Il bicameralismo paritario è un’anomalia tutta italiana (in nessun altro Paese dell’Unione Europea esiste una seconda camera con pari poteri della prima) e la trasformazione del senato in camera delle autonomie riconosce, finalmente, agli enti locali (regioni e comuni) un valore costituzionale che prima non avevano. Su questo tema si sono spese una marea di parole, molte delle quali vere e proprie bufale.
Semplicemente: se passerà il “si” avremo finalmente un senato simile (non uguale, ma simile) a quelli di Francia e Germania (e non si dica che quelli sono perfetti, perché anche quei senati hanno difetti agli occhi dei critici, dato che qualunque sistema ha pregi e difetti); certo è che finalmente non vi sarà più il ping-pong dimostratosi negli anni capace, invece che di migliorare le leggi, solo di complicarle o peggio di impastocchiarle.
Se passerà la riforma, le leggi saranno approvate più rapidamente e, insegna l’esperienza, in forma più chiara; i costi,inoltre, si ridurranno sensibilmente (non solo il costo di 300 parlamentari in meno, dato che i nuovi senatori non percepiranno compensi, ma anche il costo degli uffici e delle strutture di supporto delle due camere, oggi doppie e nell’arco di qualche anno unificate, e soprattutto il costo, non quantificabile ma assai alto, che il ritardo e l’incertezza determinati dal prolungarsi dell’approvazione delle leggi comporta per le imprese).
Tutti abbiamo assistito impotenti agli sprechi e alle ruberie di regioni senza controllo e a legislazioni contraddittorie (dal sistema ferroviario alla sanità) non solo fra stato e regioni, ma anche fra una regione e l’altra, con conseguenti trattamenti diversi da regione a regione e correlate ingiustizie; vogliamo davvero che non si ponga un limite a tale sistema?
Il bello è che proprio coloro che puntano il dito accusatore contro sprechi e ruberie, poi propongono di votare “no” alla riforma che prevede un maggior potere dello stato in settori chiave (come, per fare solo qualche esempio: trasporti, sanità, tutela dell’ambiente, cultura, oggi nel caos), un coordinamento delle politiche regionali e un più penetrante controllo contro abusi e sperperi delle stesse.

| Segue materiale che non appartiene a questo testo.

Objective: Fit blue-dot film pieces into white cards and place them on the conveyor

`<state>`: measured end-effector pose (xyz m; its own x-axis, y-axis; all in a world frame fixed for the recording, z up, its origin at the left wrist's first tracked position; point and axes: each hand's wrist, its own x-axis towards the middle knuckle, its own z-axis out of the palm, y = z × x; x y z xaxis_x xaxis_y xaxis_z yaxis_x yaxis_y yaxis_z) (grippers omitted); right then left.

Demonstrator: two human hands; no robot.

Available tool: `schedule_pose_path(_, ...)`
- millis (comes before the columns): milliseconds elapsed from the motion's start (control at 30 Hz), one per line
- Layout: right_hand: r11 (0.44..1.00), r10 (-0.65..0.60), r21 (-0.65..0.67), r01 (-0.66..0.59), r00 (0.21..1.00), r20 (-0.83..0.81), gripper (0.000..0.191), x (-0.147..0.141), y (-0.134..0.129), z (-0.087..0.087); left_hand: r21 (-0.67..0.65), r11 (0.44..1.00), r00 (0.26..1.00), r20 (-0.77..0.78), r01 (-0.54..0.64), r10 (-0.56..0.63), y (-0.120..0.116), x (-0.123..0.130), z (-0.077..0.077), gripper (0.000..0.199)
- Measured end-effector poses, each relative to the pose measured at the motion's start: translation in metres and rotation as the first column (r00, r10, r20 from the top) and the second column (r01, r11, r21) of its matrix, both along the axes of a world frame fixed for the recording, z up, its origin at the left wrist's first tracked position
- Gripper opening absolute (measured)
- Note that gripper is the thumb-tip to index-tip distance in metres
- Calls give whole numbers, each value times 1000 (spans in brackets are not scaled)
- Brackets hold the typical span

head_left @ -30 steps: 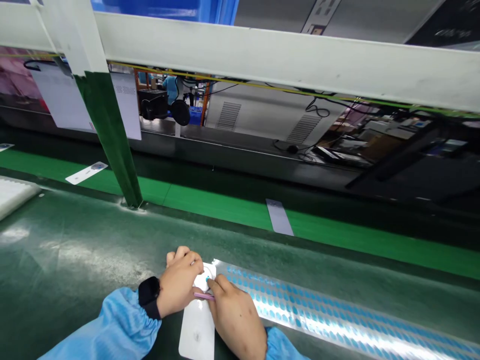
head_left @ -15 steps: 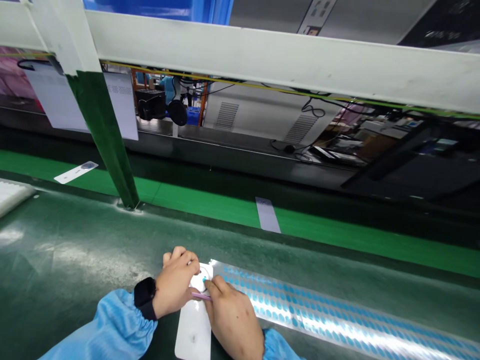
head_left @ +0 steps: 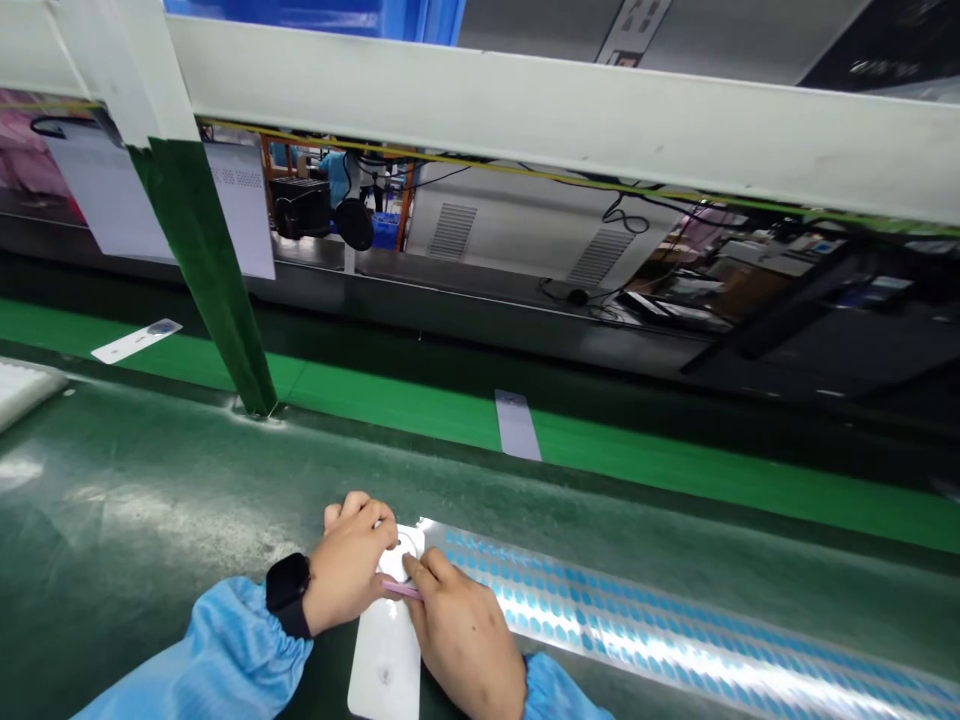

Vi sono, infine, altri contenuti della riforma di cui poco parlano i suoi detrattori, come l’inclusione in costituzione dell’equilibrio/parità di genere (una spinta a favore dell’ingresso delle donne in politica), il ridimensionamento della decretazione d’urgenza, l’estensione dell’istituto del referendum anche ai referendum propositivi e di indirizzo, l’obbligatorietà di esame delle proposte di legge di iniziativa popolare (prima bellamente ignorate dalle camere), l’abolizione del Cnel e altre ancora. Dire di “no” significa anche bloccare per anni la possibilità di introdurre nel nostro Paese tali benefici che non ridurranno, ma aumenteranno, se approvati, il potere di controllo del Popolo.
Già perché fra le tante critiche c’è anche quella che la riforma ridurrebbe il potere di rappresentanza del Popolo. Ma mi chiedo: il Popolo è meglio rappresentato in un sistema pasticciato come quello attuale, in cui per chi siede in Parlamento è più facile criticare che fare ed è più conveniente criticare senza assumersi responsabilità o giocare allo scarica barile, o un sistema più semplice in cui sia chiaro chi è chiamato per volontà del Popolo a comandare e si assume il conseguente onere delle decisioni?
Tacito diceva: troppe leggi uguale repubblica corruttissima. Parafrasandolo oggi si può dire: troppi legislatori (due camere e tante regioni) uguale repubblica corruttissima (e purtroppo la corruzione in questo Paese è da record). V’è da sperare che con una sola camera che emanerà il 95% delle leggi si riduca questo mal costume e sia chiaro quantomeno di chi sarà il merito o il demerito di una legge.
Un ultimo invito agli elettori: non votate in base alla simpatia o all’antipatia verso Renzi e il suo Governo, o perché qualche provvedimento del Governo non vi è piaciuto; la riforma costituzionale riguarderà chi eleggeremo per governare in futuro, non di chi governa oggi.